Purpose: Test disruption impact on each geographic region individually Output: Spatial vulnerability mapping

Combined Analysis

simulation_type: "ad_hoc_province_sectors"  # or "ad_hoc_canton_sectors"

Purpose: Test disruption impact on all (region, sector) combinations Output: Detailed spatial-sectoral vulnerability matrix

Stationary Test

Model stability and equilibrium validation:

simulation_type: "stationary_test"

Purpose: Verify model reaches stable equilibrium without disruptions Output: Equilibrium validation metrics and convergence analysis

Data Modes

DisruptSC supports two data input modes:

MRIO Mode (Default)

firm_data_type: "mrio"  # or omit parameter

Data Requirements: - Multi-Regional Input-Output table (Economic/mrio.csv) - Sector definitions (Economic/sector_table.csv) - Spatial disaggregation files (Spatial/*.geojson)

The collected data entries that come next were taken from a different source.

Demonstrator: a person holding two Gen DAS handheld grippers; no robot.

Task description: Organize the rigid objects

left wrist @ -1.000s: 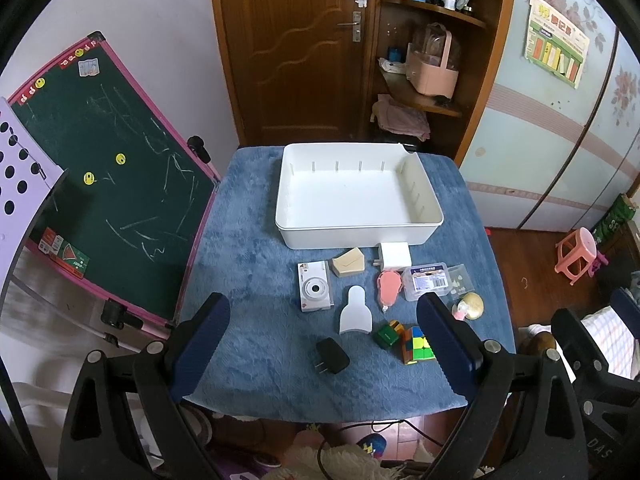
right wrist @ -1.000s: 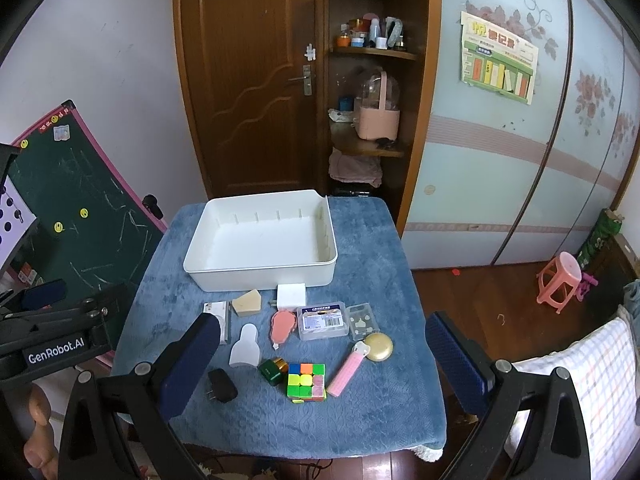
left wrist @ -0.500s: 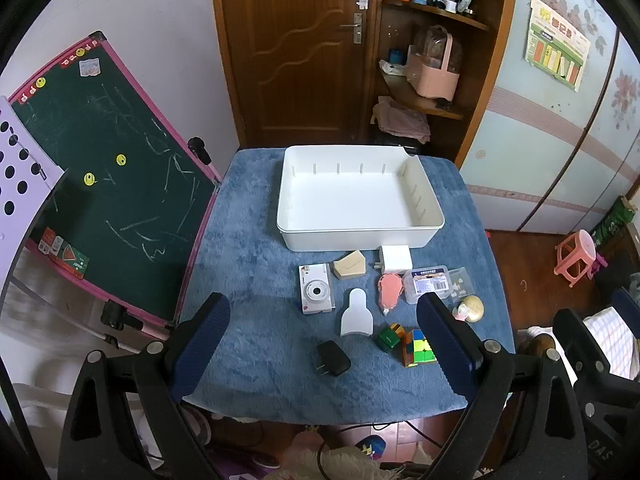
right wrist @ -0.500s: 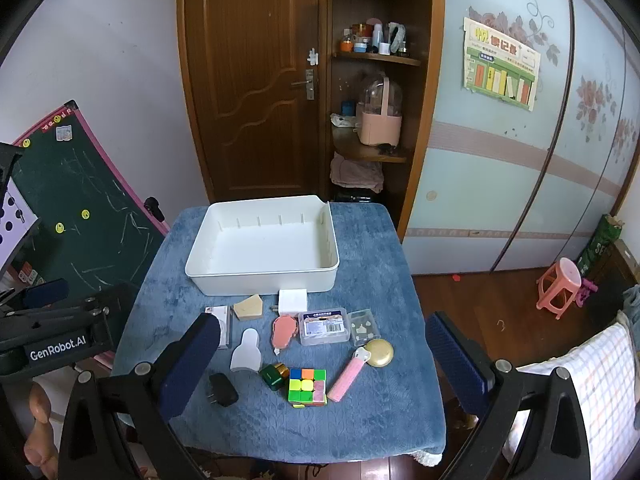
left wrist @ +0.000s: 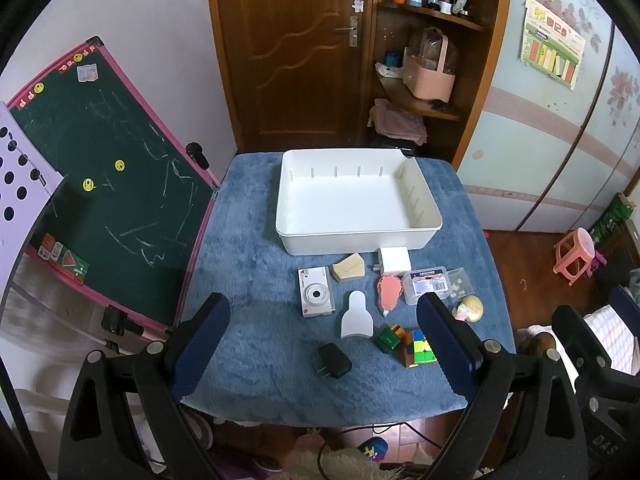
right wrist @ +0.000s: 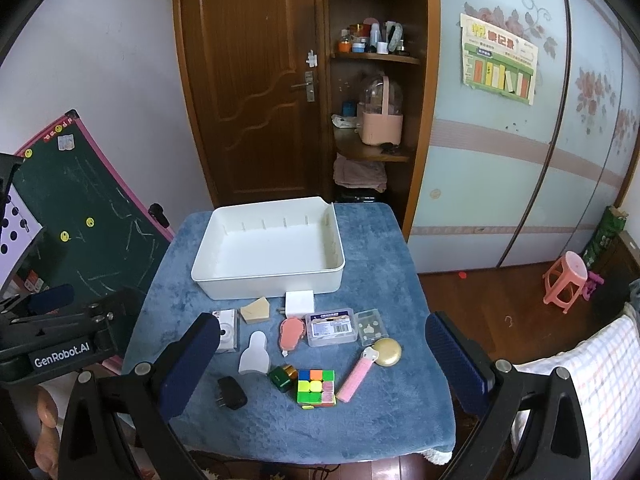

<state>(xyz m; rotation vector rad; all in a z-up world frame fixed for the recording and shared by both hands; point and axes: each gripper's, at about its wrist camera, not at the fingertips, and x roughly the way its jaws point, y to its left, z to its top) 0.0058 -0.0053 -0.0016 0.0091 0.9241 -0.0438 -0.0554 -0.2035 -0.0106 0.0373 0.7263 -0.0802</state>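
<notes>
Blue-padded left hand-held gripper [left wrist: 322, 344] spread wide, empty, above table; right hand-held gripper [right wrist: 322, 364] likewise, white tray [right wrist: 272, 284] ahead

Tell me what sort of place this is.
Most likely a room in a home, perhaps a child's or family room. Signs: a brown wooden door, a pink-framed green children's chalkboard, a small pink plastic stool, and a low table under a blue plush cloth.

Matt white plastic tray [left wrist: 356, 236] on plush blue cloth [left wrist: 248, 264]; round gold case [right wrist: 386, 352] seems glossy metal.
</notes>
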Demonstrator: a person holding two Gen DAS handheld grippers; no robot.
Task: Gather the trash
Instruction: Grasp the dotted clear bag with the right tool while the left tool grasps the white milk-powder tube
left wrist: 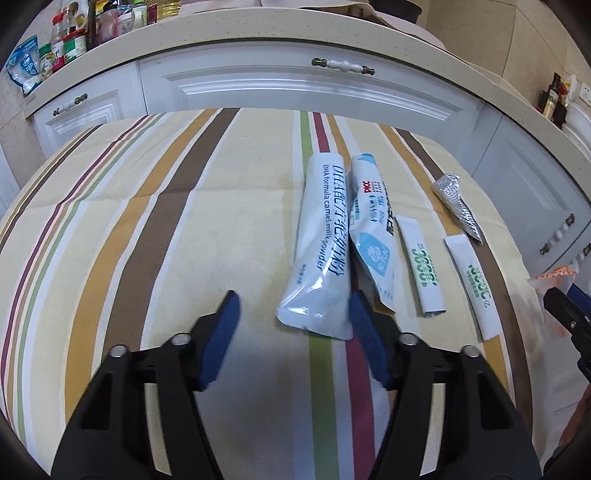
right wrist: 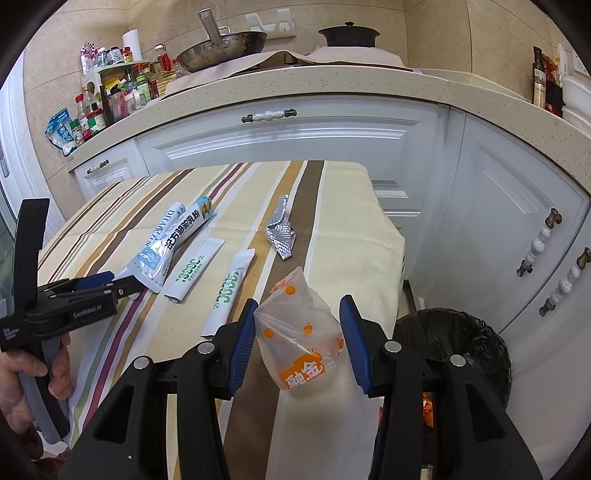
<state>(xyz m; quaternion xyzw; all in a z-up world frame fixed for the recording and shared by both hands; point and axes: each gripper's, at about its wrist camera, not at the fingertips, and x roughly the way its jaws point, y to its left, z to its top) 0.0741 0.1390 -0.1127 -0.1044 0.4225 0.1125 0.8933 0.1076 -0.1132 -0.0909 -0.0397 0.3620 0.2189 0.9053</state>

Generated: - Firms from MRIO output data - Households from MRIO final demand - Countries from MRIO trade flows - Supply chains from technical coefficients

Supplier-Buyer Network Mode

firm_data_type: "supplier-buyer network"

Additional Requirements: - Firm data (Economic/firm_table.csv) - Location data (Economic/location_table.csv)
- Transaction data (Economic/transaction_table.csv)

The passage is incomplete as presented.